Your task is to repeat, word for word, the line containing "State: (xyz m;" and all lines that follow it to the end of the material, and no other lines.
-.-.-
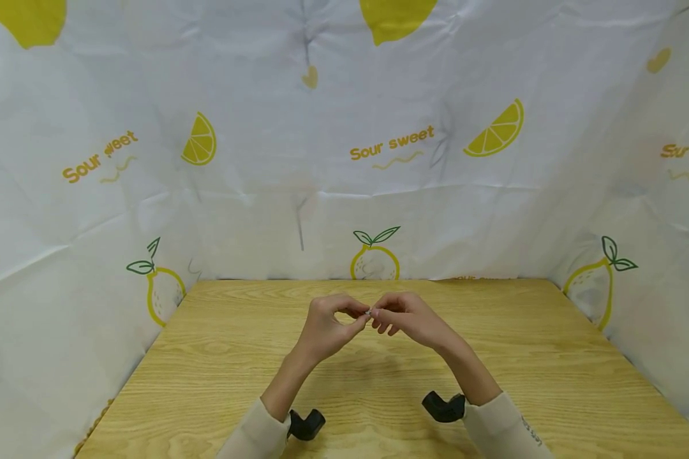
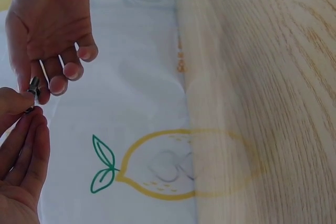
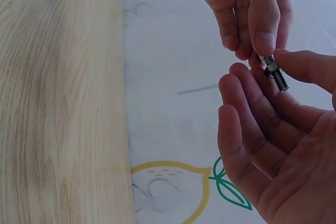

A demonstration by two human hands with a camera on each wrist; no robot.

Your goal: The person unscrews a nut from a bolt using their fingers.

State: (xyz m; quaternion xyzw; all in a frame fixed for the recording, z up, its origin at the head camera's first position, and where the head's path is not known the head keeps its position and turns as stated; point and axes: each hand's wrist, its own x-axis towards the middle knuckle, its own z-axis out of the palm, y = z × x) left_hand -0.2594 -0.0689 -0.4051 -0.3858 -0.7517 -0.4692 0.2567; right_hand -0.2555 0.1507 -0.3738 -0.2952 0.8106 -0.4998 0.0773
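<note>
A small metal bolt (image 3: pixel 281 81) with visible threads is held in the air between the two hands, above the table. Its near end is pinched by the thumb and fingers of my left hand (image 1: pixel 328 326), which hide that end. Partway along the shaft sits a nut (image 3: pixel 272 68). My right hand (image 1: pixel 409 319) has its thumb and index fingertip on either side of this nut, while its other fingers are loosely bent. The left wrist view shows the bolt only as a dark, small piece at the fingertips.
Beneath the hands spreads a wood-grain table (image 1: pixel 235 357). A white cloth (image 1: pixel 252 236) printed with lemons hangs behind it and along both sides. Black wrist mounts (image 1: pixel 444 407) stick out by the light sleeves (image 1: pixel 505 427).
</note>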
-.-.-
→ Written response
State: (xyz m; quaternion xyzw; all in a frame fixed for the recording, z up, its origin at the head camera's first position, and where the head's path is not known the head keeps its position and turns as stated; point and axes: each hand's wrist, its own x-axis towards the middle knuckle, its own z-axis out of the palm, y = z × x) left_hand -0.2594 -0.0689 -0.4051 -0.3858 -0.7517 -0.4692 0.2567; right_hand -0.2555 0.1507 -0.3738 -0.2952 0.8106 -0.4998 0.0773
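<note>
A small metal bolt (image 3: pixel 281 81) with visible threads is held in the air between the two hands, above the table. Its near end is pinched by the thumb and fingers of my left hand (image 1: pixel 328 326), which hide that end. Partway along the shaft sits a nut (image 3: pixel 272 68). My right hand (image 1: pixel 409 319) has its thumb and index fingertip on either side of this nut, while its other fingers are loosely bent. The left wrist view shows the bolt only as a dark, small piece at the fingertips.
Beneath the hands spreads a wood-grain table (image 1: pixel 235 357). A white cloth (image 1: pixel 252 236) printed with lemons hangs behind it and along both sides. Black wrist mounts (image 1: pixel 444 407) stick out by the light sleeves (image 1: pixel 505 427).
</note>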

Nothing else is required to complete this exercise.